On Wed, Jun 2, 2021 at 5:59 AM Gerald Pfeifer <gp@suse.com> wrote:
On Wed 2021-06-02, Niklas Haas wrote:
Neal Gompa wrote:
this code makes the change not atomic and frankly quite scary. Non-atomic rename is better than unbootable unrecoverable broken system.
Shouldn't you bug the OpenZFS people to implement renameat(2) instead? I did: https://github.com/openzfs/zfs/issues/2256
OpenZFS not supporting this yet isn't a good reason to brick users' systems, IMO.
I'm a little puzzled by this exchange.
Niklas' system got bricked, he debugged the issue, nudged upstream (ZFS in this case) about it *and* submitted a patch to work around the issue in openSUSE until hopefully fixed upstream.
His patch does not appear to affect "supported" file systems in openSUSE; it adds a fall back that tries to avoid bricking.
It looks to me Niklas has gone out of his way to help others and contribute. That, plus if this helps just one other user, isn't this good?
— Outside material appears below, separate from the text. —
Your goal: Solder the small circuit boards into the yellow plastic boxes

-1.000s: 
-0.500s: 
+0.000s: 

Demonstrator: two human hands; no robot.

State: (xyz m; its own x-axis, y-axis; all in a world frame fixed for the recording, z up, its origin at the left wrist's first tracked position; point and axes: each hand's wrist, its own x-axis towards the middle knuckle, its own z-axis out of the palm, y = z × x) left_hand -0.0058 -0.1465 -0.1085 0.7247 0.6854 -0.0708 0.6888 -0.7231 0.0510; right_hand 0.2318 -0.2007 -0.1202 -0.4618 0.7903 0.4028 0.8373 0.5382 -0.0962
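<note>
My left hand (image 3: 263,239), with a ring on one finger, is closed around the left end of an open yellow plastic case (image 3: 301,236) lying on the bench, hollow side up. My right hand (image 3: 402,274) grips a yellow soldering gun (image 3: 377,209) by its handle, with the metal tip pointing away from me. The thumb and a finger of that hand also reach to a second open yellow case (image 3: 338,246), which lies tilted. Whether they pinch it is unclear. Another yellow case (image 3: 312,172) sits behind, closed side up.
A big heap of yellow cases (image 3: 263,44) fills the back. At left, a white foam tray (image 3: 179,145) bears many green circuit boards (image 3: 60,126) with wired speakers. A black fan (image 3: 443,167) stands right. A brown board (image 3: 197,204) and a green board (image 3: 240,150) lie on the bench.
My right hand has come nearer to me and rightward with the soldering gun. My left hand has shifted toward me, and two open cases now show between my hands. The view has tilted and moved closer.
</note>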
Obviously my opinion doesn't matter since I'm not the maintainer, but I'd be worried about cases where this fallback code could be triggered, since the operation is not atomic, and that could make failures quite weird. Perhaps it doesn't matter in this case, but I'm always *extremely* wary of pretending that atomic ops aren't needed when code is written to assume atomic ops. OpenZFS might be fine because of other aspects of the filesystem, but what about network filesystems? If it's booted over NFS or Samba or some other network protocol, I'd be scared unless there was more hardening. -- 真実はいつも一つ!/ Always, there's only one truth!